» **WHAT YOU ARE ASKED TO DO**
Return, exactly as written, every line from the first line of the data below through the line that contains "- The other".

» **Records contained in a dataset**
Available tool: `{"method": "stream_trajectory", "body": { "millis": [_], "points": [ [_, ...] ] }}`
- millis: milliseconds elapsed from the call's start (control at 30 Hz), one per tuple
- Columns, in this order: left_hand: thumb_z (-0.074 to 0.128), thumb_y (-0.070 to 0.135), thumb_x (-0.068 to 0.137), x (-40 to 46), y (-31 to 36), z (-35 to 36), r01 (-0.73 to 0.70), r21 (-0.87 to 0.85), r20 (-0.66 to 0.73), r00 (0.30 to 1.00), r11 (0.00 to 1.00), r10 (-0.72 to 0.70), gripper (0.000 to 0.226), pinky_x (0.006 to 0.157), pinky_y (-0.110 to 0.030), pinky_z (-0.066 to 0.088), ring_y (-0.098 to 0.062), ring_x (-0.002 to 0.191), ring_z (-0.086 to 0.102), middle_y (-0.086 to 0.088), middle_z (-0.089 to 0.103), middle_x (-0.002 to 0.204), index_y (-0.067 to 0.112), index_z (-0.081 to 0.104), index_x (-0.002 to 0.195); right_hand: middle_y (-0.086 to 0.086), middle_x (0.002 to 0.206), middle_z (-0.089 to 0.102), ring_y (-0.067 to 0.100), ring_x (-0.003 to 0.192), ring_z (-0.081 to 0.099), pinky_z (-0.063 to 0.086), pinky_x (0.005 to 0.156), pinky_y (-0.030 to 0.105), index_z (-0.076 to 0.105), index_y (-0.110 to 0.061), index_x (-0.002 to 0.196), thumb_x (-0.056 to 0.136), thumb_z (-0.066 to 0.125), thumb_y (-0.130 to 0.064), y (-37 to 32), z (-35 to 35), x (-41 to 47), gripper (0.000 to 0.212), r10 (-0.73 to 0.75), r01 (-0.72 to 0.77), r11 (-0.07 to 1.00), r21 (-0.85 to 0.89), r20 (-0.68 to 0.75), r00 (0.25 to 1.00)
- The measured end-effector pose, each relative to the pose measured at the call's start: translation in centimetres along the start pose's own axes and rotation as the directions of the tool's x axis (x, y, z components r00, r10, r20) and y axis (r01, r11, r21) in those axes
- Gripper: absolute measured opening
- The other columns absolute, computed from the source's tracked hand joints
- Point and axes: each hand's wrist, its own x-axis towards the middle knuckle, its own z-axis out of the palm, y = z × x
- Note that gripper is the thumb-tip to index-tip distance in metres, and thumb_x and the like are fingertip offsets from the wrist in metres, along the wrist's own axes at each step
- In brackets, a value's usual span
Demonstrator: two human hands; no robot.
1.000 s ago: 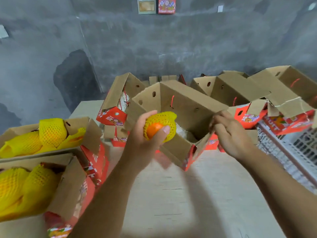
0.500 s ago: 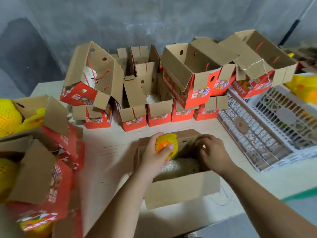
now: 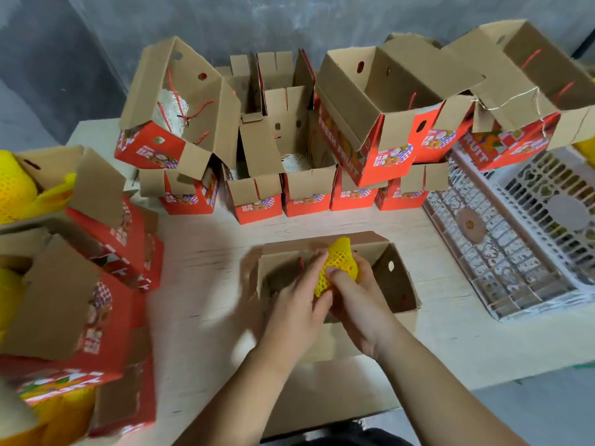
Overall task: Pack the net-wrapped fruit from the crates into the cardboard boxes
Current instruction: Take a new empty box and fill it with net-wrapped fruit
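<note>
1. Before us on the table [image 3: 206, 284] sits an open cardboard box [image 3: 399, 284].
2. Our left hand [image 3: 299, 304] and right hand [image 3: 360, 304] hold a netted fruit [image 3: 341, 262] over it.
3. Behind it stand stacked boxes [image 3: 380, 123].
4. A crate [image 3: 515, 239] lies to the right.
5. Filled boxes [image 3: 64, 300] sit to the left.

- Both hands grip one fruit in yellow foam net [image 3: 339, 265] over an open brown cardboard box [image 3: 399, 281] on the pale wooden table [image 3: 206, 252].
- Left hand [image 3: 297, 304] and right hand [image 3: 360, 300] curl round it.
- Red-and-brown printed boxes [image 3: 370, 123] stand behind, flaps open.
- A white plastic lattice crate [image 3: 521, 233] lies to the right.
- Boxes with yellow-netted fruit [image 3: 19, 188] sit left.
</note>
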Motion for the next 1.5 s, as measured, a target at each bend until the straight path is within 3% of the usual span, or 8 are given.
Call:
{"method": "stream_trajectory", "body": {
  "millis": [133, 300, 433, 533, 733, 867, 1133, 1500],
  "points": [
    [0.062, 0.043, 0.087, -0.5, -2.5, -1.9, 0.121, 0.449, -0.224, 0.974, 0.885, -0.019, 0.066, 0.111, -0.041, 0.035, -0.017, 0.133, 0.044, 0.017, 0.053, 0.149, 0.038, 0.045, 0.15, 0.008, 0.115, 0.062, 0.024, 0.103, 0.066, 0.057, 0.093, 0.052, 0.037, -0.026, 0.136, 0.086, 0.073, -0.019, 1.2, 0.3, 2.5, 0.062, -0.097, 0.031, 0.857, -0.515, -0.101, 0.99],
    [0.053, 0.006, 0.09, -0.4, -5.0, -1.4, 0.506, 0.214, -0.182, 0.861, 0.835, -0.475, 0.09, 0.117, -0.041, 0.024, -0.03, 0.14, 0.034, 0.002, 0.029, 0.161, 0.035, 0.009, 0.163, 0.014, 0.127, 0.057, 0.026, 0.095, 0.062, 0.056, 0.083, 0.04, 0.03, -0.018, 0.152, 0.089, 0.074, -0.015, 2.4, 3.1, 7.6, 0.077, 0.286, -0.084, 0.441, -0.893, 0.051, 0.957],
    [0.048, 0.003, 0.09, 0.1, -5.6, -1.1, 0.552, 0.19, -0.177, 0.833, 0.812, -0.524, 0.095, 0.113, -0.038, 0.026, -0.029, 0.131, 0.036, -0.002, 0.035, 0.149, 0.038, -0.001, 0.163, 0.018, 0.15, 0.042, 0.02, 0.104, 0.055, 0.052, 0.091, 0.017, 0.013, -0.004, 0.156, 0.1, 0.056, -0.019, 5.2, 5.6, 9.2, 0.072, 0.476, 0.06, 0.126, -0.99, 0.114, 0.872],
    [0.05, 0.01, 0.091, 0.4, -5.7, -1.0, 0.567, 0.269, -0.14, 0.823, 0.779, -0.55, 0.097, 0.112, -0.037, 0.026, -0.028, 0.13, 0.037, -0.002, 0.03, 0.15, 0.039, -0.009, 0.162, 0.015, 0.168, 0.016, 0.028, 0.139, 0.041, 0.037, 0.115, 0.037, -0.013, -0.006, 0.161, 0.103, 0.052, -0.034, 6.3, 5.3, 9.3, 0.091, 0.578, 0.1, 0.014, -0.995, 0.089, 0.811],
    [0.058, 0.03, 0.091, 0.7, -3.5, -0.9, 0.405, 0.518, -0.265, 0.914, 0.754, -0.309, 0.075, 0.113, -0.041, 0.021, -0.024, 0.139, 0.029, 0.004, 0.026, 0.155, 0.035, 0.026, 0.159, 0.011, 0.149, 0.054, 0.029, 0.128, 0.057, 0.048, 0.107, 0.034, 0.049, -0.017, 0.146, 0.1, 0.048, -0.004, 2.1, 2.6, 7.7, 0.048, 0.221, 0.106, 0.432, -0.896, 0.219, 0.95],
    [0.054, 0.015, 0.099, 4.5, 0.9, 1.8, 0.141, 0.037, -0.15, 0.98, 0.989, -0.134, 0.038, 0.108, -0.042, 0.043, -0.018, 0.121, 0.055, 0.007, 0.058, 0.126, 0.031, 0.058, 0.133, 0.002, 0.113, 0.075, 0.014, 0.106, 0.07, 0.056, 0.096, 0.031, 0.065, -0.016, 0.124, 0.098, 0.048, 0.001, -2.7, -1.8, 4.4, 0.035, -0.113, 0.188, 0.743, -0.642, 0.156, 0.981],
    [0.047, 0.006, 0.101, 15.0, 12.9, 13.5, -0.158, -0.221, 0.034, 0.985, 0.962, 0.169, 0.045, 0.097, -0.037, 0.054, -0.003, 0.111, 0.061, 0.013, 0.06, 0.12, 0.043, 0.058, 0.124, 0.009, 0.102, 0.076, 0.03, 0.099, 0.073, 0.057, 0.092, 0.057, 0.067, -0.017, 0.114, 0.102, 0.049, -0.004, -13.3, -15.1, 3.4, 0.025, -0.434, 0.319, 0.827, -0.463, -0.164, 0.886],
    [0.045, 0.004, 0.101, 31.0, 27.9, 37.9, -0.13, -0.281, 0.259, 0.944, 0.951, 0.205, 0.047, 0.098, -0.021, 0.049, 0.004, 0.115, 0.06, 0.019, 0.063, 0.125, 0.038, 0.061, 0.13, -0.016, 0.1, 0.071, 0.006, 0.099, 0.068, 0.056, 0.086, 0.036, 0.066, -0.029, 0.11, 0.103, 0.055, -0.015, -27.3, -43.5, 9.8, 0.019, -0.569, 0.318, 0.717, -0.62, -0.258, 0.781]
  ]
}}
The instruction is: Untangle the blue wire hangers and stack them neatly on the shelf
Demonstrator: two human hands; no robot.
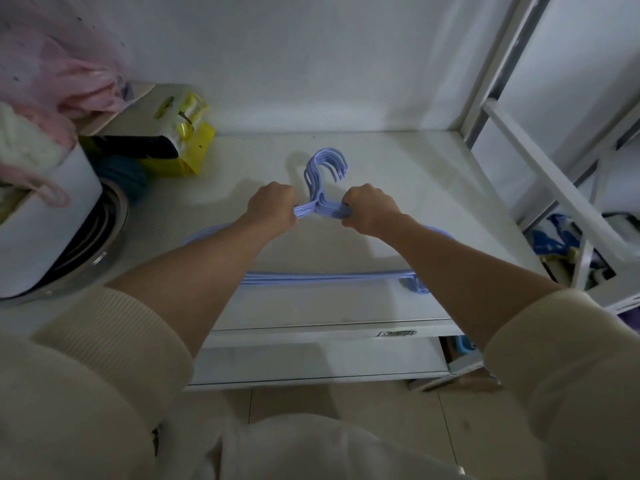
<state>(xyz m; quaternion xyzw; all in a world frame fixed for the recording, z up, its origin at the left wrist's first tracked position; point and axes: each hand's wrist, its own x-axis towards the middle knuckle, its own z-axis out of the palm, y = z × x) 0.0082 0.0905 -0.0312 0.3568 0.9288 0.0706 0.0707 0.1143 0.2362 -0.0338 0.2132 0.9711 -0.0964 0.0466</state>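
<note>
Pale and smooth, the shelf (398,174) runs back to a plain white wall, with a thin metal lip along its front edge. On it lies the bundle of blue wire hangers (329,276): slim coated rods nested flat, their long bottom bars side by side. Their curved hooks (325,166) are stacked together nearest the wall. I see my left hand (273,206) with its grip clamped on the left shoulder wires just beside the neck. My right hand (370,211) has its grip clamped likewise on the right shoulder wires, and both fists are curled tight, knuckles up. Ribbed cream sleeves (114,341) bunch at my forearms. At the left a round white tub (45,230) sits in a shiny steel basin (104,251). A crinkled yellow packet (187,133) and a soft pink plastic bag (79,88) lie behind it. At the right stands a white-painted metal frame (540,168).
</note>
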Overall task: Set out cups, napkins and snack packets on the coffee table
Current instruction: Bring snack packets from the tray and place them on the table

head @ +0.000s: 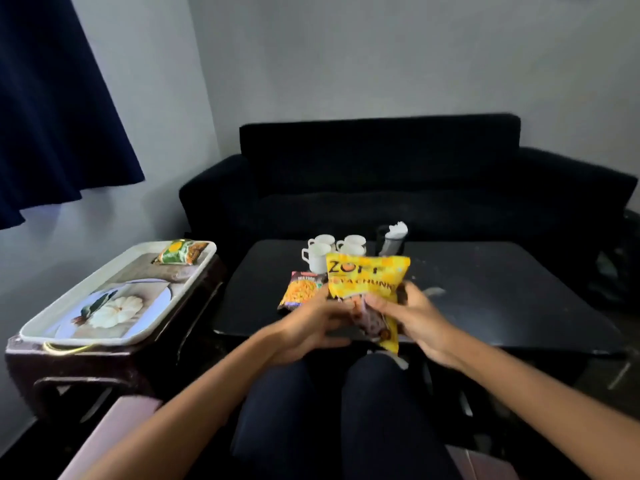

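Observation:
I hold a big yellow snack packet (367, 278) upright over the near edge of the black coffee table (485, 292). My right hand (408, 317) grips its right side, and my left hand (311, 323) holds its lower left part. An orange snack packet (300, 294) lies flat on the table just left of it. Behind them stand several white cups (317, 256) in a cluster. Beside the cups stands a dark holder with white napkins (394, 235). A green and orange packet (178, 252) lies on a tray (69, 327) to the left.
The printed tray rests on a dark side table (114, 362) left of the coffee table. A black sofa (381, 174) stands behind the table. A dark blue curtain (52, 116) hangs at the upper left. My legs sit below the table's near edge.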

» **OUTPUT**
Available tool: `{"method": "stream_trajectory", "body": { "millis": [_], "points": [ [_, ...] ] }}`
- millis: milliseconds elapsed from the call's start (control at 30 Hz), one per tuple
- Columns, in this order: left_hand: thumb_z (-0.074 to 0.128), thumb_y (-0.070 to 0.135), thumb_x (-0.068 to 0.137), x (-40 to 46), y (-31 to 36), z (-35 to 36), r01 (-0.73 to 0.70), r21 (-0.87 to 0.85), r20 (-0.66 to 0.73), r00 (0.30 to 1.00), r11 (0.00 to 1.00), r10 (-0.72 to 0.70), gripper (0.000 to 0.226), pinky_x (0.006 to 0.157), pinky_y (-0.110 to 0.030), pinky_z (-0.066 to 0.088), ring_y (-0.098 to 0.062), ring_x (-0.002 to 0.191), ring_z (-0.086 to 0.102), middle_y (-0.086 to 0.088), middle_z (-0.089 to 0.103), middle_x (-0.002 to 0.204), index_y (-0.067 to 0.112), index_z (-0.081 to 0.104), index_x (-0.002 to 0.195); right_hand: middle_y (-0.086 to 0.086), middle_x (0.002 to 0.206), middle_z (-0.089 to 0.102), ring_y (-0.067 to 0.100), ring_x (-0.003 to 0.192), ring_z (-0.081 to 0.099), pinky_z (-0.063 to 0.086), pinky_x (0.005 to 0.156), pinky_y (-0.030 to 0.105), index_z (-0.076 to 0.105), index_y (-0.110 to 0.061), index_x (-0.002 to 0.196), thumb_x (-0.056 to 0.136), thumb_z (-0.066 to 0.125), thumb_y (-0.130 to 0.064), y (-37 to 32), z (-35 to 35), x (-41 to 47), gripper (0.000 to 0.212), r10 (-0.73 to 0.75), r01 (-0.72 to 0.77), r11 (-0.07 to 1.00), r21 (-0.85 to 0.89), r20 (-0.68 to 0.75), r00 (0.25 to 1.00)
- The measured end-effector pose, each relative to the pose measured at the call's start: translation in centimetres along the start pose's own axes and rotation as the directions of the tool's x axis (x, y, z components r00, r10, r20) and y axis (r01, r11, r21) in those axes
- Gripper: absolute measured opening
- The other columns absolute, computed from the source's tracked hand joints

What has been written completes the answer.